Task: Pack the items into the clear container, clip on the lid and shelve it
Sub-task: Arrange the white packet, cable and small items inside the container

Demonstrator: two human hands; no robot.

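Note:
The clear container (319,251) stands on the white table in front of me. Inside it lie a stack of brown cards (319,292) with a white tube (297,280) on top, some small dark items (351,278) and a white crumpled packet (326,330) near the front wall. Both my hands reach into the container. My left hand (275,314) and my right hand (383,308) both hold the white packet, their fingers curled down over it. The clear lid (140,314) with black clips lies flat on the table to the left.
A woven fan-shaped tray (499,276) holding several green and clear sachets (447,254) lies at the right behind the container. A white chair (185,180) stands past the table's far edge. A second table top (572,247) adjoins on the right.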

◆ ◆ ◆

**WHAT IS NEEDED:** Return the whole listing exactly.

**OUTPUT OF THE EXERCISE:**
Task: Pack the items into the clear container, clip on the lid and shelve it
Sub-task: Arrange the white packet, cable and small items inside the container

Demonstrator: two human hands; no robot.

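Note:
The clear container (319,251) stands on the white table in front of me. Inside it lie a stack of brown cards (319,292) with a white tube (297,280) on top, some small dark items (351,278) and a white crumpled packet (326,330) near the front wall. Both my hands reach into the container. My left hand (275,314) and my right hand (383,308) both hold the white packet, their fingers curled down over it. The clear lid (140,314) with black clips lies flat on the table to the left.
A woven fan-shaped tray (499,276) holding several green and clear sachets (447,254) lies at the right behind the container. A white chair (185,180) stands past the table's far edge. A second table top (572,247) adjoins on the right.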

The required output has been supplied.